_PROBLEM:_ Stop at the line containing "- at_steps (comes": every line of the listing from the first up to that one must be set down exactly.

_AVAILABLE DATA:_
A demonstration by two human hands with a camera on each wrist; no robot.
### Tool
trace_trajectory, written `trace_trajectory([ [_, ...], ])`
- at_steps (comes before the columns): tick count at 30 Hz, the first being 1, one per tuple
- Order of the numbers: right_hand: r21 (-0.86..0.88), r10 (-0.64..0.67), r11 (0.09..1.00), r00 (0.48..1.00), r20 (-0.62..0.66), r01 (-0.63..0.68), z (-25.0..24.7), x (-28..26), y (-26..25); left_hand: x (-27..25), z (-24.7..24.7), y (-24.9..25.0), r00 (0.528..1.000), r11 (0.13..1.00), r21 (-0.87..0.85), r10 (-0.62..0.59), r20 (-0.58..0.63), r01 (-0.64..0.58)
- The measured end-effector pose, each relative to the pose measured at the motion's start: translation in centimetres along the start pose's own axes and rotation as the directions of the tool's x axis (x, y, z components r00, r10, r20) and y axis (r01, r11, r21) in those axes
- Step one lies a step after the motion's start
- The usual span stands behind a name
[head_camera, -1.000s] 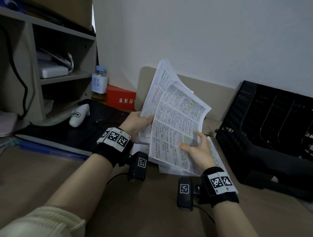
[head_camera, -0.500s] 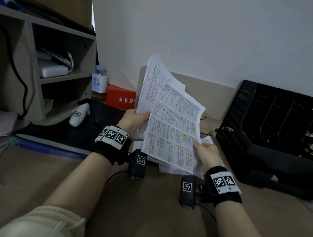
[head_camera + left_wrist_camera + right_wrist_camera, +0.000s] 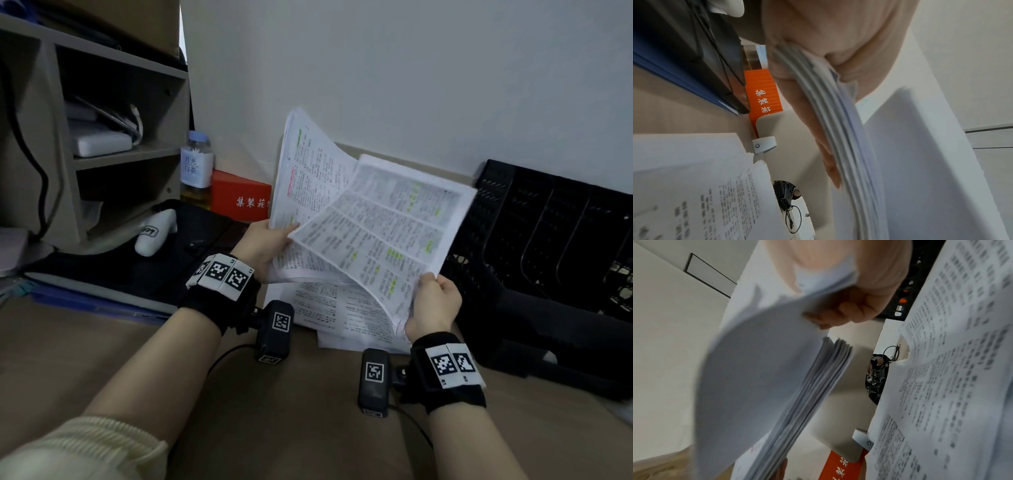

_RESPONSE TO THE EXERCISE:_
A demonstration by two human hands with a camera on each wrist; no robot.
### Tool
trace_trajectory, written `trace_trajectory([ [_, ...], ])`
- at_steps (comes before the columns): tick count at 30 Hz, the first being 1, one per tuple

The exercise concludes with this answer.